◆ **Provided data**:
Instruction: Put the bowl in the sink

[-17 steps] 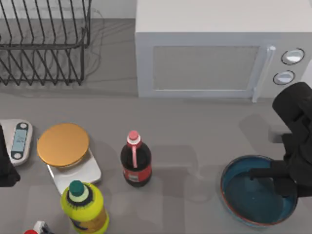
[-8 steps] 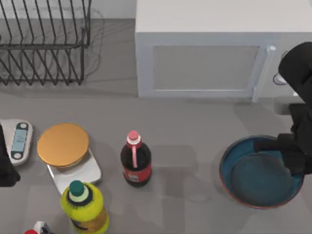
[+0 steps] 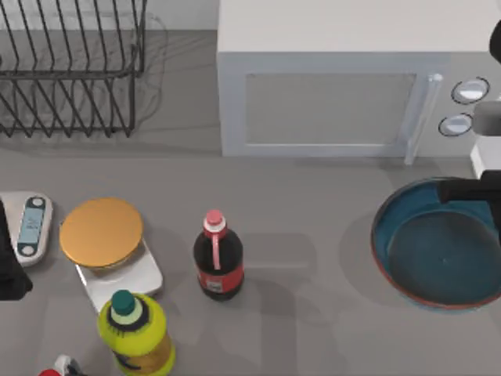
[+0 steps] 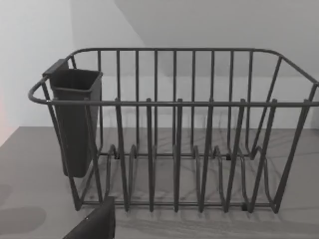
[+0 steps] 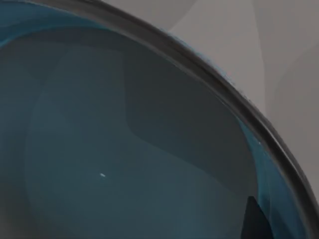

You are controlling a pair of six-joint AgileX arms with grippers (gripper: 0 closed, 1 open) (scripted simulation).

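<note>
The wide, shallow round bowl (image 3: 442,247), blue inside with a thin reddish-orange rim, holds nothing and sits at the desk's (image 3: 313,219) right edge, before the white microwave (image 3: 344,78). The right gripper's (image 3: 473,190) fingers pinch its far rim. The black wire dish rack (image 4: 174,134) stands bare.

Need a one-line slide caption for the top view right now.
Right gripper holds the blue bowl by its rim at the table's right, before the microwave; left arm parked at the left edge.
</note>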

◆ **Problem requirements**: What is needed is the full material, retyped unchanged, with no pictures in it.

◆ **Exercise result**:
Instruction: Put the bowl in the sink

[-17 steps] 
[-8 steps] 
[+0 steps] 
[+0 steps] 
[+0 steps] 

You are controlling a pair of six-joint AgileX arms with grippers (gripper: 0 closed, 1 open) (scripted simulation).

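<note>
The wide, shallow round bowl (image 3: 442,247), blue inside with a thin reddish-orange rim, holds nothing and sits at the desk's (image 3: 313,219) right edge, before the white microwave (image 3: 344,78). The right gripper's (image 3: 473,190) fingers pinch its far rim. The black wire dish rack (image 4: 174,134) stands bare.

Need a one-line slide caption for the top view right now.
Right gripper holds the blue bowl by its rim at the table's right, before the microwave; left arm parked at the left edge.
</note>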

This output requires no further additions.